One of the things I've noticed about BASH and other UNIX shells is that, by default and when used in typical ways, they spawn subshells for almost everything.


foo=$(grep "someword" /path/to/somefile | awk '{print $3}')

would spawn two new sessions of bash just to load some text into a variable.

a) Why do shells do this? If a command line program operates on file descriptors, one shouldn't need to spawn a new non-interactive shell session just to feed it a descriptor, right?
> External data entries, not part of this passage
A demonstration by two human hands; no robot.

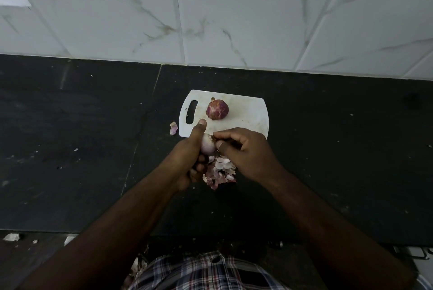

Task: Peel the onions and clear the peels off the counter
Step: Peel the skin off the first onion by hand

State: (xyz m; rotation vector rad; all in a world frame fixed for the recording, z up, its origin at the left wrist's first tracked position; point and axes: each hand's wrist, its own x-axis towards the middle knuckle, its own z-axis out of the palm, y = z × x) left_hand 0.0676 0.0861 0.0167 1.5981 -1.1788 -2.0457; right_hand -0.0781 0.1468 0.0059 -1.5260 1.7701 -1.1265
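held onion [207, 146] mostly hidden by hands, shirt [206, 273] cut off btm

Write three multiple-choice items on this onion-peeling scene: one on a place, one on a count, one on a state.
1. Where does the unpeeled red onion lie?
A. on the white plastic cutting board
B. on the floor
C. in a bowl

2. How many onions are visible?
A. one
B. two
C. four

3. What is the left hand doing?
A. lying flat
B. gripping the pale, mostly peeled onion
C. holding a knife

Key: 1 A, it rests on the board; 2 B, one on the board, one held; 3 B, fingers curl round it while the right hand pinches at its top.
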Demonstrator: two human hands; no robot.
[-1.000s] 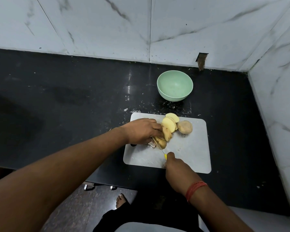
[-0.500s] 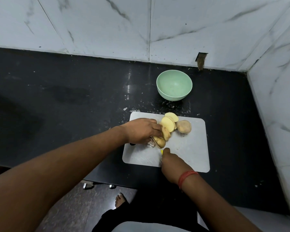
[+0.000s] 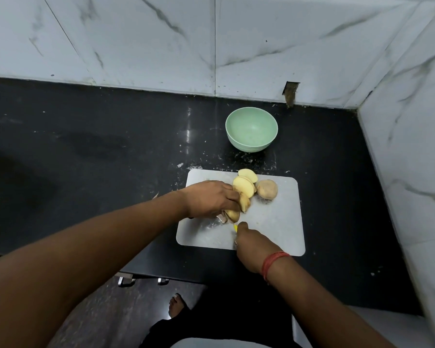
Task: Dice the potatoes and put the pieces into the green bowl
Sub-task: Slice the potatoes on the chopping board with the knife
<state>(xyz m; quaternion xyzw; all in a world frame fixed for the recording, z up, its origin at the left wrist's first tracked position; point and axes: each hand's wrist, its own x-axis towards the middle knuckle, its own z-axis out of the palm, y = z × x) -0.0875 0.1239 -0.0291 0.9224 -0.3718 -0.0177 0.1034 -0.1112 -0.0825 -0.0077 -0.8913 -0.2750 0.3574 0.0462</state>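
Whole potato beside slices; green bowl beyond, seemingly empty.

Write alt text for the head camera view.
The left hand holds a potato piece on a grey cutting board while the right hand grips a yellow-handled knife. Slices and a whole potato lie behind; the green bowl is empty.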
b) How can I best work around this, when loading command output into variables? I know that in bash you can use:

read -r -d '' < <(...)

to set a variable from a command without using a subshell, but this rather cumbersome, and I'm looking for better (and more portable) methods. (Likewise it would be cool if anyone knew general alternatives to pipes and command substitution that did not involve subshells.)

NB: I know "user Perl/Python/Ruby" is probably the "correct" solution, but those all tend to need a lot of boilerplate code to do file manipulation, external command invocation, etc.

Edit: thanks for the answers below, however this still does not explain why process substitution must fork new shells even for builtin commands:

$ builtin echo $(builtin echo $(builtin echo $BASH_SUBSHELL))
  • See here. Try using exec.
    – eyoung100
    Sep 23, 2014 at 16:10
  • That doesn't work the way you say it does. Using 'exec' in a command substitution just forks a shell that immediately exits, incurring the full overhead and other issues of spawning a subshell; you can verify this by '/usr/bin/echo'ing $BASH_SUBSHELL within such an invocation.
    – DanL4096
    Sep 23, 2014 at 16:26
  • See Vinc17's answer below. An implicit exec vs something like an explicit exec: exec 2>/dev/null
    – eyoung100
    Sep 23, 2014 at 16:32
  • foo=$(grep ... | awk) spawns one subshell, for the command substitution.
    – chepner
    Sep 26, 2014 at 2:09
  • 1
    You can spare one process: foo=$(awk '/someword/ {print $3}' /path/to/somefile)...
    – jasonwryan
    Oct 30, 2014 at 0:10

2 Answers 2


To execute a command such as grep or awk, the shell must fork, which means that you get a subshell. The only exceptions are when the command is a builtin or when the command is the last command. But this latter case is just an optimization done by some shells and cannot be done under some conditions that might change the behavior (e.g. existing traps); basically this is an implicit exec. Hence your two subshells for

foo=$(grep "someword" /path/to/somefile | awk '{print $3}')

To avoid subshells, there are various workarounds, and you need to find them depending on the context...

  • Right, because of the fork/exec system of process spawning on UNIX. I had forgotten that UNIX does not have a single syscall to spawn a new process... D'oh!
    – DanL4096
    Sep 23, 2014 at 16:37

Focussing on a):

Executing the command

foo=$(echo bar)

starts a subshell, because the command is using a command substitution, which implies a subshell as the environment that is used.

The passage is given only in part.